TASK INSTRUCTIONS: Exactly the lines from the start of the data below through the line containing "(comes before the" must be returned, and no others.
====== RAW DATA
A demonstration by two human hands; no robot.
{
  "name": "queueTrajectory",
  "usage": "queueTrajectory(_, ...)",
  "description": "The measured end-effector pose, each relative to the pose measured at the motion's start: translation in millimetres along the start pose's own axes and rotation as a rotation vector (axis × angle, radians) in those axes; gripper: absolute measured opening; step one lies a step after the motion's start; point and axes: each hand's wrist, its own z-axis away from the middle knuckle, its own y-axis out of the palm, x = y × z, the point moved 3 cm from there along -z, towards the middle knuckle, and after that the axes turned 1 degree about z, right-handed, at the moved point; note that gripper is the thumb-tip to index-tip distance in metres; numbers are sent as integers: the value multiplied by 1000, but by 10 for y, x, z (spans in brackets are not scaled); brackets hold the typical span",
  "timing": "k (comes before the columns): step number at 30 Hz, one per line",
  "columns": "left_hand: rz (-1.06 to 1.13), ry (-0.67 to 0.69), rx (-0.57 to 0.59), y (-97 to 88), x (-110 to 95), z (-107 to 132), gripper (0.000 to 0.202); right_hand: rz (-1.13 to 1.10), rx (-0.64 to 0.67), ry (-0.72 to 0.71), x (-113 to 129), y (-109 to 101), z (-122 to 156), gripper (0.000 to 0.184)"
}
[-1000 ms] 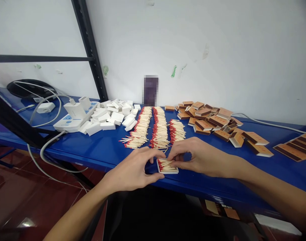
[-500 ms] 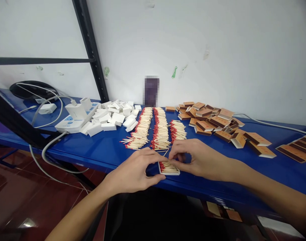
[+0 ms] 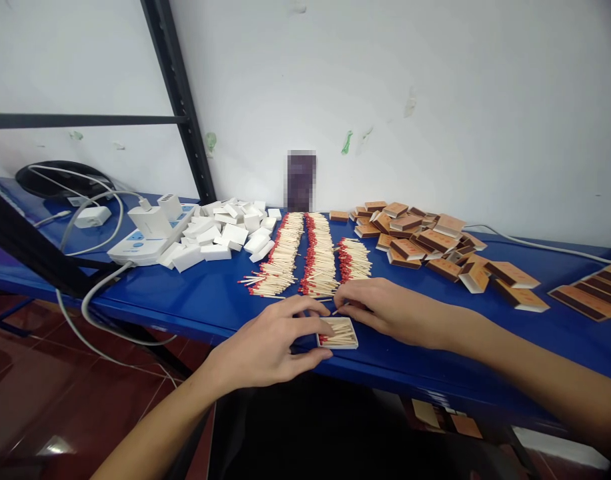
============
SOLUTION FOR THIS TASK:
A demonstration by two human hands; no robot.
{
  "name": "queueTrajectory",
  "usage": "queueTrajectory(_, ...)",
  "description": "The measured end-effector pose, each relative to the pose measured at the motion's start: translation in millimetres along the start pose's own axes and rotation as a rotation vector (axis × angle, radians) in those axes; gripper: absolute measured opening; step one lies a step after the motion's start; point and axes: each hand's wrist, its own z-axis away from the middle knuckle, its own y-axis out of the palm, x = y × z, the point moved 3 cm from there along -z, towards the middle knuckle, and after that the axes turned 1 degree about z, right-handed, at the moved point; note that gripper is the thumb-tip to index-tip distance in metres; numbers are sent as integers: the value multiplied by 1000, but by 10 for y, x, z (spans in brackets are not scaled); brackets hold the typical span",
  "timing": "k (comes before the columns): step number at 30 Hz, one per line",

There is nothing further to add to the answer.